Validating an uploaded file is an image. Can it even be done?

So I’ve gotten the qrplop codebase to the point where I have to start writing web services. I’m enjoying doing this as a Dancer project (though I promise the next one, either the “lost dog” or the TokBox one will be Mojolicious.) One of the nice things about using a nice modern application framework like Dancer is the cleanness of the code. It’s easy for me to have my nice model layer, have it testable, have it separate, and plumb in REST actions on routes with minimal effort.

Another thing that is pretty nice is that frameworks like Dancer provide is abstraction layers like Dancer::Request::Upload.  I like that when an HTTP POST contains a file parameter, automagically the object my handler receives is special, and I don’t have to write any hokey file management logic by hand. Now I just need to find some nice HTML5 drag and drop file upload javascript compatible with Bootstrap to get me past the stone age of interfaces, where I live. However, focusing on file uploads, particularly on image uploads, has led me to start thinking about one major problem.

How do I know the “image” the client just uploaded to me is actually an image?  When you ask online invariably the answers fall into a number of camps:

  • Look at the Content-Type header of the file upload.
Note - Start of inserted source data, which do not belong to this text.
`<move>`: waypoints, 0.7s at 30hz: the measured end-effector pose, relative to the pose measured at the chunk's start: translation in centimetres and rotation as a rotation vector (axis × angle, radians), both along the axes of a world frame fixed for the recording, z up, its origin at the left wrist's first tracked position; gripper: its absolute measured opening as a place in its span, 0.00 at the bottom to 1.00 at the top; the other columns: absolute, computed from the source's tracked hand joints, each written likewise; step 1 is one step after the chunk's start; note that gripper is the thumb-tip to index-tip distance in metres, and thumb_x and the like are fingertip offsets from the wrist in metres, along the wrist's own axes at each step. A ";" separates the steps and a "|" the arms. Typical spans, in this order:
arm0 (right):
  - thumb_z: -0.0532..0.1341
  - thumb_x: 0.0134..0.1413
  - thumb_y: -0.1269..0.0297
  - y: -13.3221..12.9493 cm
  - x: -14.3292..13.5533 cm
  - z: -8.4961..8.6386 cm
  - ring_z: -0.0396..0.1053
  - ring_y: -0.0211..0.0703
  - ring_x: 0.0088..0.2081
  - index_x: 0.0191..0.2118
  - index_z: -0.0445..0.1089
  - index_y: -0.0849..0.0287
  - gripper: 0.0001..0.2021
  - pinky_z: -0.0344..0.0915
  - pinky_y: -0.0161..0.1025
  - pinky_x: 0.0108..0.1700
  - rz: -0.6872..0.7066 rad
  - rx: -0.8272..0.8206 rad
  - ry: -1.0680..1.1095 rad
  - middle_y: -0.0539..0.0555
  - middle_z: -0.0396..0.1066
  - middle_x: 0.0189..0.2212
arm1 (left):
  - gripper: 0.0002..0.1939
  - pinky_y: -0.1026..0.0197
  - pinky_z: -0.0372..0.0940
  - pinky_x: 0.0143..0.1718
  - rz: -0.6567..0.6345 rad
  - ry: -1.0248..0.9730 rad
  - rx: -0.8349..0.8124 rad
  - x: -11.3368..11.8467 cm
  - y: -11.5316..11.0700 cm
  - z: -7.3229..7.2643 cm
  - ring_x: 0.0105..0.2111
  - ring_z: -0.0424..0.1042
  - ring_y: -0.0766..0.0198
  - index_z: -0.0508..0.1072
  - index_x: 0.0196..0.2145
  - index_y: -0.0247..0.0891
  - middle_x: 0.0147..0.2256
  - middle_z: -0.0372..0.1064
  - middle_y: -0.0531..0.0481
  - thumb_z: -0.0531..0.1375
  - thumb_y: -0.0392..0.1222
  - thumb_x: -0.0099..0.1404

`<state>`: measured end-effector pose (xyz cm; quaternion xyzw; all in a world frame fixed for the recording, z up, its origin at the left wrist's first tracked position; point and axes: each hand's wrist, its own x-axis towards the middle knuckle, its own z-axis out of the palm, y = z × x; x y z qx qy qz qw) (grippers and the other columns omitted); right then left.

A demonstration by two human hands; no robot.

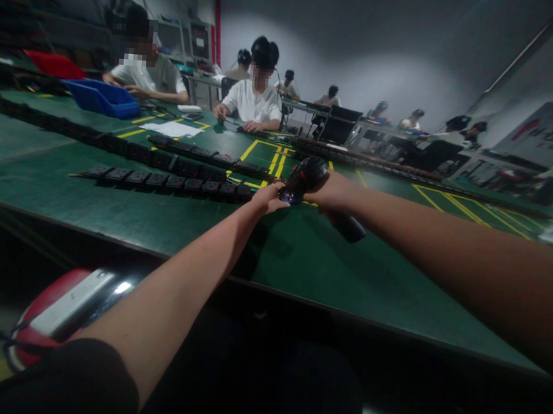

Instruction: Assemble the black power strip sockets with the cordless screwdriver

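Observation:
My right hand is wrapped round a black cordless drill, whose dark handle end sticks out below the hand. The drill's head points away from me, down toward a small dark part. My left hand is closed at that part, close in front of the drill; what exactly its fingers grip is hidden. Just left of my left hand lies a row of black square blocks with small red marks, on the green table.
More rows of black blocks stretch across the table behind. A blue bin, a red bin and white paper lie at the back left. Co-workers sit opposite, one in a white shirt. Yellow tape marks the tabletop.

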<state>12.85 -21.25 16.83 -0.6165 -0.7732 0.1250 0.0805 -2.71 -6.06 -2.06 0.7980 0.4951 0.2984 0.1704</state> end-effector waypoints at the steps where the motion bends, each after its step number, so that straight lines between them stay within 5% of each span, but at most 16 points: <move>1: 0.68 0.58 0.63 0.1 0.0 0.2 0.78 0.51 0.39 0.57 0.77 0.57 0.21 0.75 0.45 0.43 0.011 -0.005 -0.051 0.58 0.80 0.41 | 0.40 0.48 0.67 0.58 -0.003 -0.004 -0.007 0.0 0.0 0.0 0.55 0.75 0.43 0.68 0.65 0.38 0.55 0.77 0.38 0.71 0.51 0.58; 21: 0.69 0.55 0.65 1.8 1.3 1.0 0.78 0.53 0.41 0.57 0.77 0.59 0.22 0.75 0.47 0.47 0.124 0.030 -0.148 0.58 0.81 0.42 | 0.35 0.49 0.69 0.57 -0.001 -0.023 0.005 -0.1 0.9 -0.9 0.54 0.76 0.44 0.72 0.60 0.43 0.52 0.79 0.40 0.70 0.53 0.57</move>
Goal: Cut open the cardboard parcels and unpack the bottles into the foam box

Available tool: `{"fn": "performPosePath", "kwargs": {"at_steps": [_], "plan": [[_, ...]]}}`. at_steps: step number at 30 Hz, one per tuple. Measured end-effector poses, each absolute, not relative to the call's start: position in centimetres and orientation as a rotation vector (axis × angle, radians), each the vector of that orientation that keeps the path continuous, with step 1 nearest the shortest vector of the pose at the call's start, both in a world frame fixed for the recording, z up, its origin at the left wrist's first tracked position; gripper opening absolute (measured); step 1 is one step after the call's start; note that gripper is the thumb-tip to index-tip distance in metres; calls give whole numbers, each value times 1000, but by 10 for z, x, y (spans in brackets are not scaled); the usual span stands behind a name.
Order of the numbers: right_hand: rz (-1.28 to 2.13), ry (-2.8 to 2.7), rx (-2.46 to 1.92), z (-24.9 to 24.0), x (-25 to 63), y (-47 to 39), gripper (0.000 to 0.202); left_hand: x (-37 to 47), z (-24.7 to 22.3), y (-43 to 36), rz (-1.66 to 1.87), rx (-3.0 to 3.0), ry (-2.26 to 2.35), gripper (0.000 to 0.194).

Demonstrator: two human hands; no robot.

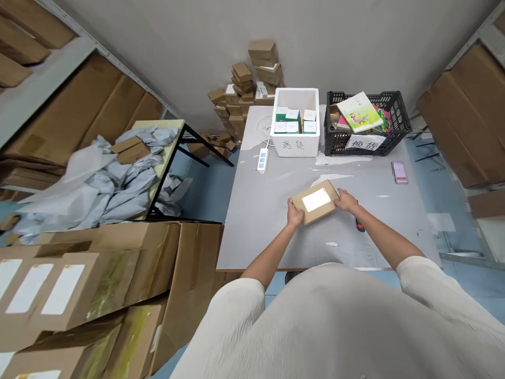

Ok, this ignores the fact that a perfectly simple malicious vector is just to fake the Content-Type header. Seriously, that’s all you have to do to get around this check. Here we have an LWP script that sets the Content-Type manually as a jpeg, and then simply uploads some php. So, if all you are doing is making sure your Content-Type header actually matches the uploaded content, you’re in some trouble.

and here is the output from a Dancer script.

Congratulations, your php is now a jpeg and living nicely on the servers file system.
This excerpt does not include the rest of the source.